On a prefill-sized Q tile the load is memory-bound. The pointer path issues many narrow, partially-masked accesses; the descriptor path issues one wide, coalesced block transfer. Removing that inefficiency is the entire win — no math changed.
Correctness: How to Trust a Mask
A padding-and-masking change is exactly the kind of fix that produces subtly wrong numbers if the mask is off by one. The discipline that earns trust is to diff against a reference across the full matrix of shapes.
2D prefill, 3D decode, long-context, multi-sequence, mixed batches, sliding-window, and scattered block tables. Every case must match a trusted reference — the padding axis interacts with all of them.
Test the non-pow2 shape (the one you changed for) and a pow2 control side by side. Identical-to-baseline output on both confirms the mask drops exactly the padding slots and nothing else.
Because NQ_PADDED == nq for power-of-two shapes, every rewritten line collapses to its original form. Verifying byte-identical output on pow2 shapes proves the change is a true no-op there.
The Pattern Generalizes
Nothing about pad-and-mask is specific to attention. Any time a hardware fast path imposes a shape constraint you don't naturally satisfy, the same three-step recipe applies.
Round the offending dimension up to whatever the hardware accepts — a power of two, a multiple of the tile width, an alignment boundary.
A padded read is safe — the extra lanes come back as zeros. A padded write is only safe if it can't clobber a neighbor; otherwise keep the slow path for the write.
Make sure the padding lanes never influence a result and never alias real data.

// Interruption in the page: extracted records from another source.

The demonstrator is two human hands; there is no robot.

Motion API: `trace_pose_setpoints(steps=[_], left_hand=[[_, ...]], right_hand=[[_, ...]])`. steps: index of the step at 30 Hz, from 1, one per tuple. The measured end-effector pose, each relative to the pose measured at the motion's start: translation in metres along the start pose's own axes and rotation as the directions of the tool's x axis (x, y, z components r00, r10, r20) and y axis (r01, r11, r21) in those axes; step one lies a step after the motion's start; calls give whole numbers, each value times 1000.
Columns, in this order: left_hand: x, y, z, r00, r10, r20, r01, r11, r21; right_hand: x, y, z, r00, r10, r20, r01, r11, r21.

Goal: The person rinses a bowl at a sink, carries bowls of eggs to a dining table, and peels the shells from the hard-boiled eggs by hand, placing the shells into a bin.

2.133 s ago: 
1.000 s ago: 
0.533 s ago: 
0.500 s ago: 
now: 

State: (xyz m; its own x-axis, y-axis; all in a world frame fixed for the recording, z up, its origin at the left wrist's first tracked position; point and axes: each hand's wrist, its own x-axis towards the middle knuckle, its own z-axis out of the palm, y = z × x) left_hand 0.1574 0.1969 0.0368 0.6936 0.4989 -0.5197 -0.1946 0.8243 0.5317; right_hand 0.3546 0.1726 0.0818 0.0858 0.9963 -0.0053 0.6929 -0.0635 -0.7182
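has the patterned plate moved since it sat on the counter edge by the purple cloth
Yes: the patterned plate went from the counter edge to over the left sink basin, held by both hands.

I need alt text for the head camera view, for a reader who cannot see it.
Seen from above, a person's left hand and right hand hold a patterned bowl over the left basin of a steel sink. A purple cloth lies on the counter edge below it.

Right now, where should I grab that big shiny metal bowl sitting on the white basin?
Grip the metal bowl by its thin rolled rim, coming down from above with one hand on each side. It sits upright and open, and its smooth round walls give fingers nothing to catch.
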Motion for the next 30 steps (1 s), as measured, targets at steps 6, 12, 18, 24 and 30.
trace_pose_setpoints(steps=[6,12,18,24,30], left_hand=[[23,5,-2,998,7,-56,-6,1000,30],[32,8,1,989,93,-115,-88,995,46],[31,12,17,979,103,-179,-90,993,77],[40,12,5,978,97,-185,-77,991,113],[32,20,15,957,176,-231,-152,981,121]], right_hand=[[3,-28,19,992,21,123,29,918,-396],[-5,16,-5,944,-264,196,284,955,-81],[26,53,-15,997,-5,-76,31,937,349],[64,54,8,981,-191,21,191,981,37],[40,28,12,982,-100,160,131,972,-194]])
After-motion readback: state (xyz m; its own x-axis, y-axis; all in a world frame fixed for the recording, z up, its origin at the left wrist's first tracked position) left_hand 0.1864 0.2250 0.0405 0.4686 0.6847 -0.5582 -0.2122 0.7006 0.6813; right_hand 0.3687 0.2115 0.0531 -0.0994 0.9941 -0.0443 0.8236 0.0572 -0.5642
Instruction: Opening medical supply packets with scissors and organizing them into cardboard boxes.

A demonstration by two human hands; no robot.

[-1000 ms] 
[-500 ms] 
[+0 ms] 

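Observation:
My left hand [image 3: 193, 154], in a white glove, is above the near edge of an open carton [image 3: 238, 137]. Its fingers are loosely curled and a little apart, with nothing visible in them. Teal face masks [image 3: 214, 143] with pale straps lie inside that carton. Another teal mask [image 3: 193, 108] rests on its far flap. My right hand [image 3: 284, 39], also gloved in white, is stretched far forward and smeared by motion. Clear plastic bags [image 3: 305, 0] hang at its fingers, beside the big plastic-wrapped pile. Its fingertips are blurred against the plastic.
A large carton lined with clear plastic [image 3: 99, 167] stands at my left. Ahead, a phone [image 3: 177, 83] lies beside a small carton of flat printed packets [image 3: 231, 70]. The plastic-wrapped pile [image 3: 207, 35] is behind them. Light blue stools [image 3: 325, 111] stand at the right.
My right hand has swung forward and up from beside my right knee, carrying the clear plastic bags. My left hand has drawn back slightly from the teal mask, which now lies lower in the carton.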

The mask is the correctness linchpin — get it right and the speedup is free.
float4 load needs a multiple-of-4, aligned extent. Pad the row, read vectorized, mask the tail — identical reasoning, smaller scale.
Final Check
Where does the ~2× speedup come from?
What best confirms the mask is correct?
A power-of-two hardware constraint doesn't have to gate off a whole shape. Pad the awkward axis, read the wider block, mask the slack — the same trick kernels already use on the head dimension, applied one axis over. Reach for it whenever a fast path's shape rule is the only thing standing between you and the hardware.